I am resigning as moderator of this forum, though will remain a member if Scott permits.

A member send me a PM. I copied part of the message to Scott as it was important to him. Unfortunately I was careless in masking the identity of the member. Scott has contacted that member directly.

To that member I apologize here for the breach of confidence.

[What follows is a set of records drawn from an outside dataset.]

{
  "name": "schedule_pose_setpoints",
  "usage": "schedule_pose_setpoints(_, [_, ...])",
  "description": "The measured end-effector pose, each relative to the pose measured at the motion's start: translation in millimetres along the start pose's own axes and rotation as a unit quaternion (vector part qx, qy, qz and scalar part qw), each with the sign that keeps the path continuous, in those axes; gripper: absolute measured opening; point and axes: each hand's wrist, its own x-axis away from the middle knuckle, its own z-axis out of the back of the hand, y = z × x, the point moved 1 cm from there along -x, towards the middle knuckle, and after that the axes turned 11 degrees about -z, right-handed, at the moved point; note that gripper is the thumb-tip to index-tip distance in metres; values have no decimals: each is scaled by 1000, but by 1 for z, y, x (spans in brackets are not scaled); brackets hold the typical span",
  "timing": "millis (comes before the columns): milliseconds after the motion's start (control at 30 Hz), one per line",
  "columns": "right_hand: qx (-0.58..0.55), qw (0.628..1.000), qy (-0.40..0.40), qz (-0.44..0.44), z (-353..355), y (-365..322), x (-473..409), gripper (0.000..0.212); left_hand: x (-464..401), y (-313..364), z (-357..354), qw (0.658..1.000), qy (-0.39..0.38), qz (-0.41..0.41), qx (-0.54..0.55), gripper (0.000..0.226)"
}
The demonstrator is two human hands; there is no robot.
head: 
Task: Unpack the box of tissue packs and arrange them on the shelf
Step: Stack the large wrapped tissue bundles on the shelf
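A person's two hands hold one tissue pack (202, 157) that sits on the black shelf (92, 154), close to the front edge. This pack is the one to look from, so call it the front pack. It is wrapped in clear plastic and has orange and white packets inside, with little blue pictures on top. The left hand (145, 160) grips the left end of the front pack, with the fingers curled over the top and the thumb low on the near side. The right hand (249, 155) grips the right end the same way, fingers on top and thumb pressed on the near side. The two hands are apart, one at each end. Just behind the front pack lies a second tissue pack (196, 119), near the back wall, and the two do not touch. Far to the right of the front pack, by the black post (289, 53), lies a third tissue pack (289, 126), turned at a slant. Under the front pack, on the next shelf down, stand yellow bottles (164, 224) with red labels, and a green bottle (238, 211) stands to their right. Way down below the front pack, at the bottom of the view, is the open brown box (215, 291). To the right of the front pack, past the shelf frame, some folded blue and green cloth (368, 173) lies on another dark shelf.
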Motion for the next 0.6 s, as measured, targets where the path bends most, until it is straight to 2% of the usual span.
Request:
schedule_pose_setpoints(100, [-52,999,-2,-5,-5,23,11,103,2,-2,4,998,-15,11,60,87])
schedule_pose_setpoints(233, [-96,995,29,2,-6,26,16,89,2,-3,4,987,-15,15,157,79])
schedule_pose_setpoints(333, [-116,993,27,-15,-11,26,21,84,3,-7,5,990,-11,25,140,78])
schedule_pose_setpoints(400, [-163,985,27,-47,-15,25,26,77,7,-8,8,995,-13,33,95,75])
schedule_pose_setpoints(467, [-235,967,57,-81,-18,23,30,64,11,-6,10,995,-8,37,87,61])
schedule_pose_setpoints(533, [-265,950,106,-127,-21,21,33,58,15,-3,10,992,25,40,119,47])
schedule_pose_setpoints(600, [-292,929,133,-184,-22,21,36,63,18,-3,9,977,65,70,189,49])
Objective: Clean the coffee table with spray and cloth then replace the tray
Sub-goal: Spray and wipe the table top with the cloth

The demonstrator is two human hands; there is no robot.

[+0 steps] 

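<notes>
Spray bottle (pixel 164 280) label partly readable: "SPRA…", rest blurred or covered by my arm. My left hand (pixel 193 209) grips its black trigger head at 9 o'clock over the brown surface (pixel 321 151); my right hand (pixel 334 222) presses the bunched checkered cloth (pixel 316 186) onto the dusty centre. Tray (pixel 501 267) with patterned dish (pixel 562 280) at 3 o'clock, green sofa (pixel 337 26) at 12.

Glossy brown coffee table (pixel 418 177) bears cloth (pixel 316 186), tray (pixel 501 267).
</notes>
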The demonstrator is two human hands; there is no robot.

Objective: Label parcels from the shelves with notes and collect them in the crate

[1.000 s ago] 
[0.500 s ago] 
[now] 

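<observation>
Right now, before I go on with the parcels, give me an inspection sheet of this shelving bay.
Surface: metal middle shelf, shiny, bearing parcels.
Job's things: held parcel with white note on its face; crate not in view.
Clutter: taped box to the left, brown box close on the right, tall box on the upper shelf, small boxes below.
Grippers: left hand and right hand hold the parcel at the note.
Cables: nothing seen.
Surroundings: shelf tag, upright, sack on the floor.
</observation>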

Scott you have proven that you are not fit to be administrator. I choose to remain a member because the forum is bigger than you. I hope you recognise this and do the decent thing


----------



## Scott (Aug 29, 2005)

Dave, I am sorry to hear this. You didn't ask me not to contact this member who had an issue with me. I contacted him in an attempt to explain why i deleted the commercial posting in question. You are more than welcome to stay on as a member as you are a valuable one and I hope that you may reconsider your resignation. I can assure the member in question that you didn't advise me of his name, I worked it out for myself. I still think the correct procedure he should have followed was to contact me if he had an issue with me rather than go behind my back.

Catch ya Scott


----------



## abercornmick (Oct 10, 2006)

I have been a member of this forum for only a short time and have found it both informative and entertaining. I've enjoyed reading post from both of you and regard your inputs as valuable. I would hate to see this forum disintergrate and second Scotts request for Peril to reconsider his resignation.


----------



## bazzoo (Oct 17, 2006)

Like Abercornmick, i am only fairley new to this forum , but really enjoy the input from both you guys, in any group involved in a sport there are always misunderstandings, especially when we all depend on the printed word things happen without any ill intent , and its very easy for one or both parties to get upset, if it were by word of mouth , in most cases these difficulties are overcome by perhaps a simple smile or voice inflection, on a forum we cant really do this, so guys what i am saying is that you are both good intelligent people with a common link of fishing and padeling, and i would from MY point of view like to see this matter finished and Dave continue to function in the capacity you were formally enjoying, and doing from my point of view so efficiently


----------



## JD (Jul 2, 2006)

Ditto----life's to short.


----------



## Gator (May 10, 2006)

Hang in there Peril: S..t Happens! And, as JD says life is to short to sweat the small bits.


----------



## Dodge (Oct 12, 2005)

Dave it is disappointing to see you feel the need to resign as mod as at all times you have displayed a fairness to all and tolerances to match


> A member send me a PM. I copied part of the message to Scott as it was important to him. Unfortunately I was careless in masking the identity of the member. Scott has contacted that member directly.
> 
> To that member I apologize here for the breach of confidence.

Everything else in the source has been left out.